Key Takeaways
- Q1 2026 earnings announcement scheduled for April 28 following market close
- Options market anticipates approximately 10% post-earnings volatility
- Analysts project Q1 revenue of $1.14 billion, marking 21.5% annual growth
- Cryptocurrency trading revenue faces significant headwinds compared to equities activity
- Strong Buy rating prevails among analysts with $106 average target, suggesting 25% potential gain
Robinhood (HOOD) will unveil its first-quarter 2026 financial performance on Tuesday, April 28, following the market’s close. The trading platform’s shares have declined 25% since January but remain up over 70% during the trailing twelve-month period.
Options market activity reveals significant expectations. Derivative traders are anticipating a price movement of approximately 10.06% in either direction after earnings disclosure. This exceeds HOOD’s typical 6.91% average volatility observed across the previous four quarterly reports.
Consensus estimates point to Q1 earnings per share of $0.39, compared with $0.37 during the same quarter last year. Revenue forecasts center around $1.14 billion, representing approximately 21.5% growth on an annual basis.
This growth rate represents a deceleration from the 50% revenue expansion Robinhood achieved in Q1 2025. The comparison becomes more challenging with elevated baseline figures.
During the most recent quarter, Robinhood delivered $1.28 billion in revenue, climbing 26.5% year over year. The company fell short of analyst projections for both revenue and EBITDA, establishing conservative expectations for the upcoming announcement.
Estimate revisions during the past 30 days have trended predominantly downward. Robinhood has underperformed revenue expectations multiple times throughout the past two years, prompting analyst caution.
Digital Assets Pressure Against Equity Trading Momentum
Cryptocurrency performance will play a central role in Q1 results. Digital asset trading activity experienced meaningful deceleration during early 2026, with transaction revenue from crypto expected to post a substantial year-over-year contraction.
The critical variable centers on whether robust stock and options trading volumes can offset cryptocurrency weakness. Robinhood demonstrated strength in these segments throughout 2025, particularly during volatile market conditions, with analysts projecting continued resilience into Q1.

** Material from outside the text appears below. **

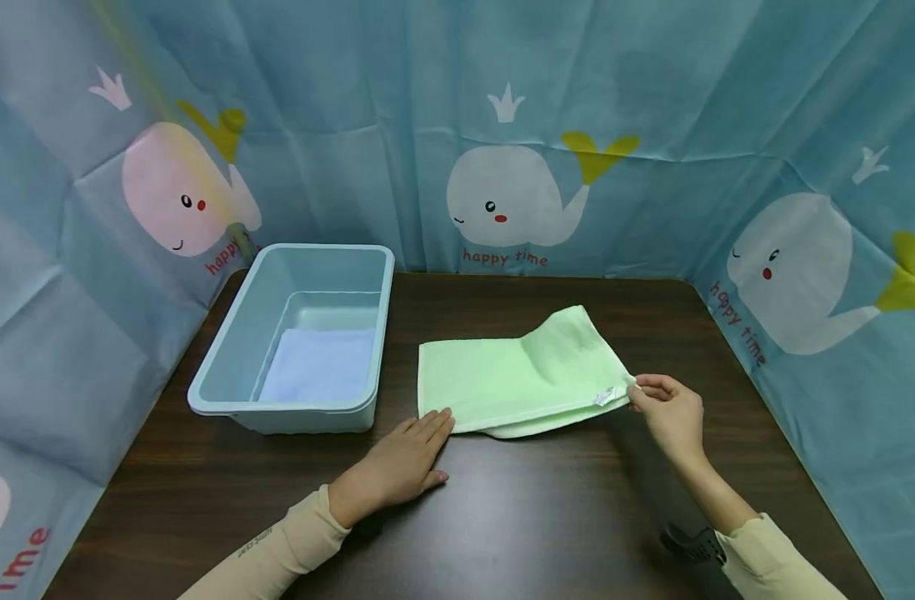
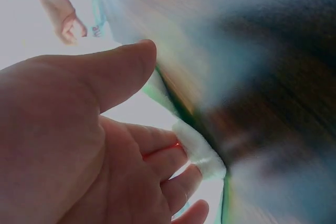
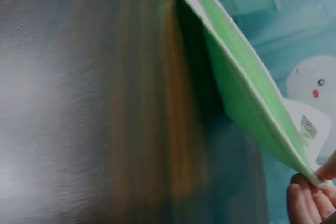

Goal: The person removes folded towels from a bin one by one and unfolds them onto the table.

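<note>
A light green towel (image 1: 495, 375) lies folded on the dark table, its right end raised off the surface. My left hand (image 1: 408, 458) rests with straight fingers on the towel's near left corner. At the other end my right hand (image 1: 667, 412) pinches the near right corner between thumb and fingers, beside a small white label (image 1: 610, 396). From the right wrist view, the towel (image 3: 252, 93) hangs in a slope up to the pinching fingers (image 3: 304, 200). Bright glare washes out much of the left wrist view, where the left hand (image 2: 126, 166) touches the towel's edge (image 2: 197, 150).
A light blue plastic bin (image 1: 382, 333) stands at the left of the table, with a folded pale blue cloth (image 1: 318, 365) on its floor. Blue curtains with whale prints (image 1: 513, 196) surround the table (image 1: 502, 517) at the back and sides. A dark strap (image 1: 693, 543) sits at the right wrist.
</note>
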`<act>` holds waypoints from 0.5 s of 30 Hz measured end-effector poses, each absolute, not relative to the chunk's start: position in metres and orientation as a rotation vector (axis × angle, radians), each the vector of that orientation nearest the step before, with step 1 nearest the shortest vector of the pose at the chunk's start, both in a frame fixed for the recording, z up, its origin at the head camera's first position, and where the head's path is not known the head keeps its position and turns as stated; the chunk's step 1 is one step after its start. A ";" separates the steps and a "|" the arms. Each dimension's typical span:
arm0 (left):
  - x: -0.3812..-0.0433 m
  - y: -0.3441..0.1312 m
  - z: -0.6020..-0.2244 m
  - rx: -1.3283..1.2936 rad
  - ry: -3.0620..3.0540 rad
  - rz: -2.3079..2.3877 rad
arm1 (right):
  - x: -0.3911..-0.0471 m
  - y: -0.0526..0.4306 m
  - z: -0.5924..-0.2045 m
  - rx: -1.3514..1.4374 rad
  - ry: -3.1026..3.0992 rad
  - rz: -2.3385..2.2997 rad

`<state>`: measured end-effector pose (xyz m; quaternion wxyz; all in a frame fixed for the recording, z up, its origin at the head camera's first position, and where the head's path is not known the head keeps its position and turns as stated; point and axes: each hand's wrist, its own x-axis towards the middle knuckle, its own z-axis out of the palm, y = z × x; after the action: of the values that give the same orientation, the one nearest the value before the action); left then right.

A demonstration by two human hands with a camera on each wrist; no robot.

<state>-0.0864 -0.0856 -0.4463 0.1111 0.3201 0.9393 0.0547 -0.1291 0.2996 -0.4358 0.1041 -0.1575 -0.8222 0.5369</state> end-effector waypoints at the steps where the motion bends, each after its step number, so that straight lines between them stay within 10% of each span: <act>1: -0.087 -0.086 -0.447 0.941 2.762 0.154 | -0.127 0.302 -0.439 -0.475 -2.472 1.567; 15: -0.089 -0.089 -0.450 0.905 2.771 0.176 | -0.115 0.319 -0.460 -0.432 -3.007 1.207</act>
<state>-0.0892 -0.0889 -0.4504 0.1104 0.3081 0.9430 0.0599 -0.1155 0.3192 -0.4596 -0.0639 -0.1317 -0.9180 0.3685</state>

Monthly active user counts represent another focal metric. Projections indicate modest improvement versus Q4 2025 figures while remaining beneath year-ago levels.
Net interest income should continue providing meaningful revenue contribution, offering partial insulation from cryptocurrency headwinds.
Wall Street Perspective
Cantor Fitzgerald analyst Ramsey El Assal elevated his price objective on HOOD to $110 from $95, maintaining a Buy recommendation. He indicated Q1 projections appear realistic and suggested economic slowdown concerns may be excessive given recent banking sector earnings and consumer expenditure patterns.
El Assal identified forward guidance and Middle East geopolitical developments as potential stock catalysts moving forward.
Piper Sandler analyst Patrick Moley reinforced his Buy stance, projecting retail trading engagement will exceed pessimistic expectations throughout 2026, with Robinhood positioned to outperform FinTech sector competitors during the balance of the year.
TipRanks data reveals a Strong Buy consensus rating for HOOD, supported by 14 Buy recommendations and 3 Hold ratings issued during the past three months. The mean price objective stands at $106, indicating approximately 25% appreciation potential from current trading levels near $84.77.
Comparable consumer internet companies have produced varied earnings outcomes. Netflix delivered 16.2% revenue expansion and surpassed expectations, while Coursera achieved 9.1% growth and aligned with forecasts. Both experienced stock price declines following their reports.
HOOD has advanced 30.1% during the past month, exceeding the consumer internet sector’s 16.7% average appreciation.